• _YOUR OBJECTIVE_
Set down exactly, from the records below, the line with "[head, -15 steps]" through the line with "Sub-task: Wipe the", and nothing else.
* * * * * * * * *
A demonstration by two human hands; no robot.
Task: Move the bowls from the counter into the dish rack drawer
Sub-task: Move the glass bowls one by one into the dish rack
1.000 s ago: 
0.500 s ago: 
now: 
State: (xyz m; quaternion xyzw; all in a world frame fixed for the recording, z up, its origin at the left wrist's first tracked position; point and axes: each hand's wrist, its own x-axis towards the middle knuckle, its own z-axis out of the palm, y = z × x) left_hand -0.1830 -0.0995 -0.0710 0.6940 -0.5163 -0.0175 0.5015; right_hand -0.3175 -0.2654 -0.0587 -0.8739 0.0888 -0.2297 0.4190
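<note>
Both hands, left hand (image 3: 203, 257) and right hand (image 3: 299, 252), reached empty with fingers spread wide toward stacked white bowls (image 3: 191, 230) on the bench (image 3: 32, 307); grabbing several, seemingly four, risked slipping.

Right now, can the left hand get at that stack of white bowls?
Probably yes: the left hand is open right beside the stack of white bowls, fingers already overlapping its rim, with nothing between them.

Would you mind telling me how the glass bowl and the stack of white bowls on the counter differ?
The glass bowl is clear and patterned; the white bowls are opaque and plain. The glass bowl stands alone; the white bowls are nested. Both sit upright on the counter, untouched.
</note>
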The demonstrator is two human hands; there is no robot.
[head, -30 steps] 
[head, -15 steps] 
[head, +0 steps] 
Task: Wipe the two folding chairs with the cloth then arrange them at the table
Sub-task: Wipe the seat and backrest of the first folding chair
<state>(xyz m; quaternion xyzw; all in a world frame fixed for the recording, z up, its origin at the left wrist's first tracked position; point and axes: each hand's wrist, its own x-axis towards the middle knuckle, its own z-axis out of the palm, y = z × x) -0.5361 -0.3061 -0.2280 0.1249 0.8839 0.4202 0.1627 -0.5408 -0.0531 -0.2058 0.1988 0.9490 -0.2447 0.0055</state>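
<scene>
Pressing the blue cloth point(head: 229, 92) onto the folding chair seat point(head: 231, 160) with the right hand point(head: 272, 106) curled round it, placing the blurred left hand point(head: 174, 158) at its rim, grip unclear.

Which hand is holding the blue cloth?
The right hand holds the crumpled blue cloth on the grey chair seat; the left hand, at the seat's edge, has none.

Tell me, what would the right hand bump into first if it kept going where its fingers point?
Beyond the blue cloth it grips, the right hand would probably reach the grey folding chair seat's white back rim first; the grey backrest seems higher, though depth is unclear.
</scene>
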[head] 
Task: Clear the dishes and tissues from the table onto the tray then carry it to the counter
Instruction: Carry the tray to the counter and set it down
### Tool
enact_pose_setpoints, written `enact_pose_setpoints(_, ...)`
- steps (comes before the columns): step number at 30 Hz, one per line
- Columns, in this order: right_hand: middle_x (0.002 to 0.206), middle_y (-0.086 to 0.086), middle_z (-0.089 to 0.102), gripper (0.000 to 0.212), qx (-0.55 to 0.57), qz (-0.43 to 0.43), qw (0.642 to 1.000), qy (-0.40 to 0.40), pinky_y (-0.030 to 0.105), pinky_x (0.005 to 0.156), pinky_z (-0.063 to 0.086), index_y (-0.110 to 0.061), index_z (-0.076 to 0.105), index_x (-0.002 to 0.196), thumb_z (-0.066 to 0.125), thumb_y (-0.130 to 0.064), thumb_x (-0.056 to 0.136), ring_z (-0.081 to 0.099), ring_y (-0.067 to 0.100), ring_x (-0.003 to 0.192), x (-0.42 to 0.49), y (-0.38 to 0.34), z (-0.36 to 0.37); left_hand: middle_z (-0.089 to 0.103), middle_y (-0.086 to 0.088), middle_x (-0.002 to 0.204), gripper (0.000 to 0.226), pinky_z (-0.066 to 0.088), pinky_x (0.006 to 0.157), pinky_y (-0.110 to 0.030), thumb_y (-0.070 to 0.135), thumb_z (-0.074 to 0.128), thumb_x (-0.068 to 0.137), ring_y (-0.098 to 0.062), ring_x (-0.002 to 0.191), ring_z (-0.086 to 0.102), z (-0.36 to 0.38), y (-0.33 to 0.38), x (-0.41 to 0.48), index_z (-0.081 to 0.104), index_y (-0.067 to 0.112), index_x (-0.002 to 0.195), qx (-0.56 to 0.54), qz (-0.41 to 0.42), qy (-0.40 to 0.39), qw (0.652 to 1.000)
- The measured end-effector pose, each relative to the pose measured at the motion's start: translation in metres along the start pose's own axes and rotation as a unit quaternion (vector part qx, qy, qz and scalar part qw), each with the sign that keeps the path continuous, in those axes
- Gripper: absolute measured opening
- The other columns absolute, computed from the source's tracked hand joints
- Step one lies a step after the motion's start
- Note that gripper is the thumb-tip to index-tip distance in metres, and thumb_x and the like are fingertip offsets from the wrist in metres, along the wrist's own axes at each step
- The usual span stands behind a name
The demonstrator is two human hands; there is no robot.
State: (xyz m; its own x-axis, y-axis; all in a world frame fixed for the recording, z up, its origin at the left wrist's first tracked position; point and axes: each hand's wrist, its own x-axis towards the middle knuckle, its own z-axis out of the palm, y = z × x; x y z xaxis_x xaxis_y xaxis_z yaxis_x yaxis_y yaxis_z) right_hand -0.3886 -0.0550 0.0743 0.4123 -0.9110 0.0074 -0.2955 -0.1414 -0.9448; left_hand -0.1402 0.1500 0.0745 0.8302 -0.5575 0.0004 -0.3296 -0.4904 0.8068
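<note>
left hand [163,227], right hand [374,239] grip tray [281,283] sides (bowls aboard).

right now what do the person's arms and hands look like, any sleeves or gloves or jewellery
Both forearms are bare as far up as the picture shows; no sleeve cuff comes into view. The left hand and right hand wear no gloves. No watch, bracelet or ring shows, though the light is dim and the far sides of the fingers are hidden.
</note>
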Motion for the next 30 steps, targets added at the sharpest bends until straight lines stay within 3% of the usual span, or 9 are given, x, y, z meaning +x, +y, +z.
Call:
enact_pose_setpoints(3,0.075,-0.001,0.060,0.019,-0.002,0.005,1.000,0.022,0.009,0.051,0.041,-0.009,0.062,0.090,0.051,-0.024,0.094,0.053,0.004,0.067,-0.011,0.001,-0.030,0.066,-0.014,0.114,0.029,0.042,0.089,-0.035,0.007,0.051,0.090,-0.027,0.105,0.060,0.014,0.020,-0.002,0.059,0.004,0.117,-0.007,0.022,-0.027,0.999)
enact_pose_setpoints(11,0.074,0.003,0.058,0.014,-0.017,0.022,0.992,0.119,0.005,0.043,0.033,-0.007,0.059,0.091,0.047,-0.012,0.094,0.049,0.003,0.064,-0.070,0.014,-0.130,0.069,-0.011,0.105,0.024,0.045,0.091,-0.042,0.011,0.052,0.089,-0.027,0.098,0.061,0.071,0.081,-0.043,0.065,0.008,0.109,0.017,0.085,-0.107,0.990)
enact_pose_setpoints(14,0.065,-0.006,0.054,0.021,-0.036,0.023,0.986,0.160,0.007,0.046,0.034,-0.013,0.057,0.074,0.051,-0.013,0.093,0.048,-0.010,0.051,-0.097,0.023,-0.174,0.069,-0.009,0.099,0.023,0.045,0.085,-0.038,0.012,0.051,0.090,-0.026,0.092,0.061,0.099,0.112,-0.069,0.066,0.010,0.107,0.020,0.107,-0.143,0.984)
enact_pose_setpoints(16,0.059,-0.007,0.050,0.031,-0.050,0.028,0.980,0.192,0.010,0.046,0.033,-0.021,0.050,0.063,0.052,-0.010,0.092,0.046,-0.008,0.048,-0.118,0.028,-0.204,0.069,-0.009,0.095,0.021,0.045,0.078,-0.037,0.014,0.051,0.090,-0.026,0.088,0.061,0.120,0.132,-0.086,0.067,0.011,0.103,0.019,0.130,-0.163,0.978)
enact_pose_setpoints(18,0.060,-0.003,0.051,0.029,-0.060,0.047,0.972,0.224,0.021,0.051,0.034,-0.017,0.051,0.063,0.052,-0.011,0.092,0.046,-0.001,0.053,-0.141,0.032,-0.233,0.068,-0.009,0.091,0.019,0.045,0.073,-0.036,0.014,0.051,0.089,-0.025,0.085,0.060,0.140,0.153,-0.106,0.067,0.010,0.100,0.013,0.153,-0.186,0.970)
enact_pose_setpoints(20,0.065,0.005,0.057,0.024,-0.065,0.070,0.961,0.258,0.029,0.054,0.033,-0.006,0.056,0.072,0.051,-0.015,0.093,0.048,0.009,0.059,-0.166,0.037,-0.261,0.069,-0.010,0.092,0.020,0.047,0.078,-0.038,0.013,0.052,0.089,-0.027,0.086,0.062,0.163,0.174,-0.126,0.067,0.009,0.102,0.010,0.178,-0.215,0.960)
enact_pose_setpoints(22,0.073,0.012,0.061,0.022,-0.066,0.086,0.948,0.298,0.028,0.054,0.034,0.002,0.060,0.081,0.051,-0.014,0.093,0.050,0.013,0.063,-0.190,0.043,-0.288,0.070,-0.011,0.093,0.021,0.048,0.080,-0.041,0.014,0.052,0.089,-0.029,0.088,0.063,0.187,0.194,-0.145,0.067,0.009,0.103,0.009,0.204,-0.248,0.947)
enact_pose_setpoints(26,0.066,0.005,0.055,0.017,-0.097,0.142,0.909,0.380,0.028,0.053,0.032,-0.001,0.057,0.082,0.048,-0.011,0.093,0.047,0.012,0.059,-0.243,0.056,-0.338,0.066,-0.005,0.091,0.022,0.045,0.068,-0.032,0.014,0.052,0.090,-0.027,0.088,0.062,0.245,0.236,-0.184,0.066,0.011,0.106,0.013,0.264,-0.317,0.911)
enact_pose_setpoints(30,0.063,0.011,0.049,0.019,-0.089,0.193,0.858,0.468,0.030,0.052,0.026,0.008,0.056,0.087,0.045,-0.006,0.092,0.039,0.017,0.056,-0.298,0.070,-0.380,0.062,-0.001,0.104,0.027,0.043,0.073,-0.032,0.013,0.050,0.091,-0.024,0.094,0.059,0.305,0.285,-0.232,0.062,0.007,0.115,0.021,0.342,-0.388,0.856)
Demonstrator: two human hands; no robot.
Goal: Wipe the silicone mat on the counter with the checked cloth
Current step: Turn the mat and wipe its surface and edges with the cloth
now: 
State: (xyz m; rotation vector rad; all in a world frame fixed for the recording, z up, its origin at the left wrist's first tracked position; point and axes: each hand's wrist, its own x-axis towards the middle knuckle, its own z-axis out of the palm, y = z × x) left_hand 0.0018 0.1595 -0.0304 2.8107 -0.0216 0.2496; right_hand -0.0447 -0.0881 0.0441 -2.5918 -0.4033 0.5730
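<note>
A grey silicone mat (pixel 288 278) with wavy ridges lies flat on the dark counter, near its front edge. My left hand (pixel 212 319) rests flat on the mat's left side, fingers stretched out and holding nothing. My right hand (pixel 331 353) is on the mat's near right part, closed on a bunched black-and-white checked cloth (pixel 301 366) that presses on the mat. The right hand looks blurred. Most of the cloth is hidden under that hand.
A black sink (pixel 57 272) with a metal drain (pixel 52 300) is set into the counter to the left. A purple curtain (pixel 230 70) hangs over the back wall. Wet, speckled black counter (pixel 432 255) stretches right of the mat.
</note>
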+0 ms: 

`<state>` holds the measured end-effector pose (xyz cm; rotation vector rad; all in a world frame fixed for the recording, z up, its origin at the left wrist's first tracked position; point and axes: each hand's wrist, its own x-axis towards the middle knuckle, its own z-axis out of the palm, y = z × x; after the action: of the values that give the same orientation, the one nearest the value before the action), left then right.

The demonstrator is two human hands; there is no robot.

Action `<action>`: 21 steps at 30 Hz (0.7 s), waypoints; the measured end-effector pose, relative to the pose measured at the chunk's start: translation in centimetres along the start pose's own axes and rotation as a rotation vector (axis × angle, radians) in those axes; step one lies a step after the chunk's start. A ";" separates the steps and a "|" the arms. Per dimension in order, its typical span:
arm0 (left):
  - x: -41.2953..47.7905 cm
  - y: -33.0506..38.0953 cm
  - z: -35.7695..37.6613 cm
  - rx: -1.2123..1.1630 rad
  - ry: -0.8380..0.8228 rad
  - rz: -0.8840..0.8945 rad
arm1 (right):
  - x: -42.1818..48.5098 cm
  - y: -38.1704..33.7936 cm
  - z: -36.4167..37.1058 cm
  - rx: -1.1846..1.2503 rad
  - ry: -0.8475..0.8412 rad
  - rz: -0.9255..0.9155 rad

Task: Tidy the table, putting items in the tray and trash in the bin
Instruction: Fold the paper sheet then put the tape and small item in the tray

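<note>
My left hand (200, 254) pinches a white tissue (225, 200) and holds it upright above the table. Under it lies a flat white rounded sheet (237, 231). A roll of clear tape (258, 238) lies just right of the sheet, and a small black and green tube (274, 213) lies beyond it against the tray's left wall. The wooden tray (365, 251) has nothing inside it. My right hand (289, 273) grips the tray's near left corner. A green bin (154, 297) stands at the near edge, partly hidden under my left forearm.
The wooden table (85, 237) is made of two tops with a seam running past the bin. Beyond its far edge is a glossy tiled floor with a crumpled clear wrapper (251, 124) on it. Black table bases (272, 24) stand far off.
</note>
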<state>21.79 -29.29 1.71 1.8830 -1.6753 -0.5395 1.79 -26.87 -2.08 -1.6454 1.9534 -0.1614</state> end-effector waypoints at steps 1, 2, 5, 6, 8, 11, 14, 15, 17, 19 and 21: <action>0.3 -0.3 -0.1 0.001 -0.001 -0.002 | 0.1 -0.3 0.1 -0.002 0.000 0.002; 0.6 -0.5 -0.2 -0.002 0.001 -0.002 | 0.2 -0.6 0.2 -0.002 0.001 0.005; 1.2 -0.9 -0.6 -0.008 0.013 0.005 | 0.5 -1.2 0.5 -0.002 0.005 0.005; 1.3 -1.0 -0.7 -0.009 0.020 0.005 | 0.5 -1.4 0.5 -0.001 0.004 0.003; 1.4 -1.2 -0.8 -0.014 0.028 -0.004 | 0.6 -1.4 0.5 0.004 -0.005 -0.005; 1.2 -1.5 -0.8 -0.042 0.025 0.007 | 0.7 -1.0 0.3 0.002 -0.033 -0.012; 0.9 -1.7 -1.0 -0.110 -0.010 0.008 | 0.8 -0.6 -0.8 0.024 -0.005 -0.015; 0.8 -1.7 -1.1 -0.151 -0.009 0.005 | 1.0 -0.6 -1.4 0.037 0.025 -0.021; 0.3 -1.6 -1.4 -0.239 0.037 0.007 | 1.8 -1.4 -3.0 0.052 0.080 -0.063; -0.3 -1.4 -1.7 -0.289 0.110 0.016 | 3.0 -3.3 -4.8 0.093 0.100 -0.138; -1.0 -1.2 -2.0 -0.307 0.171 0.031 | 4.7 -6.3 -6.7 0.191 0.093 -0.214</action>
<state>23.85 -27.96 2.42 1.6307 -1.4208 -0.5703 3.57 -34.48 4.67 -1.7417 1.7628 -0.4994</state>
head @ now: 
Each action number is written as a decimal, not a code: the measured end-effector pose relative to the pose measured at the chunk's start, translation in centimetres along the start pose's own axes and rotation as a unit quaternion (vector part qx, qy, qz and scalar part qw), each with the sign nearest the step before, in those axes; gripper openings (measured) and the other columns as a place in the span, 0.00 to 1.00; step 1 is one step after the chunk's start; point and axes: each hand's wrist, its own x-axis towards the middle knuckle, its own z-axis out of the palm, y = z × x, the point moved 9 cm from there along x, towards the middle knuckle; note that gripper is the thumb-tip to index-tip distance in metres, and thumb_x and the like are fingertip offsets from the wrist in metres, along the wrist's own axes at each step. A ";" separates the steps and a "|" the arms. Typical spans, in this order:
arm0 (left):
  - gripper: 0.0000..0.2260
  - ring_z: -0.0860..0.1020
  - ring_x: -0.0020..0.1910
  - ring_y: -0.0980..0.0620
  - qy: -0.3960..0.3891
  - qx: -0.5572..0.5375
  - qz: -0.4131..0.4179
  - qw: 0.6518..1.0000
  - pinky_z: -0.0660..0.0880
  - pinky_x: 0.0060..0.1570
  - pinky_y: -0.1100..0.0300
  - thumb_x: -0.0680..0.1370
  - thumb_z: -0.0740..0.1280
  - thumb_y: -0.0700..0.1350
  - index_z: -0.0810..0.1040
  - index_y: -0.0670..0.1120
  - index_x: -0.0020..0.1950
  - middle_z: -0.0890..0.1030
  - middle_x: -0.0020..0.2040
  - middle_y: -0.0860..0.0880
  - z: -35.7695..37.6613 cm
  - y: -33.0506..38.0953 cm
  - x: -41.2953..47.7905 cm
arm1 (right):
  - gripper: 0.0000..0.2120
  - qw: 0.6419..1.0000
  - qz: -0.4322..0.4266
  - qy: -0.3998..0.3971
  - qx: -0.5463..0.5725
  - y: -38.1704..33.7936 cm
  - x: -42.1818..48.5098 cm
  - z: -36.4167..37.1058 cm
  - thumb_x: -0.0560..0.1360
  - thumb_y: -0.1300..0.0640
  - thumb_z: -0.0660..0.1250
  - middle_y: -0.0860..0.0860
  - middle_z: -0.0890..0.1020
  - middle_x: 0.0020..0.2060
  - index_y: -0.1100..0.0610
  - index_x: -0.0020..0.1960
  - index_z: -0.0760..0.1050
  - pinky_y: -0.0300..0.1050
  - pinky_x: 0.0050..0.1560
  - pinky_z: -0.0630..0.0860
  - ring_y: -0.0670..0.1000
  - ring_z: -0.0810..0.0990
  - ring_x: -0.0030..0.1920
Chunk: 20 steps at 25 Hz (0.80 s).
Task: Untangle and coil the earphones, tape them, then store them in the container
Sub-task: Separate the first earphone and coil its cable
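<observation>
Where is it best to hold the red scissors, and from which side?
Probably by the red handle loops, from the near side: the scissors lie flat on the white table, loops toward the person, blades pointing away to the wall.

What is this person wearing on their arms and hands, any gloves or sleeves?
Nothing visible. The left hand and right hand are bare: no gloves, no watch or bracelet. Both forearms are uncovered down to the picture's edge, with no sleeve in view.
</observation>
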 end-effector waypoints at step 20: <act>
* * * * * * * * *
• _OUTPUT_
[head, -15 steps] 
[head, +0 steps] 
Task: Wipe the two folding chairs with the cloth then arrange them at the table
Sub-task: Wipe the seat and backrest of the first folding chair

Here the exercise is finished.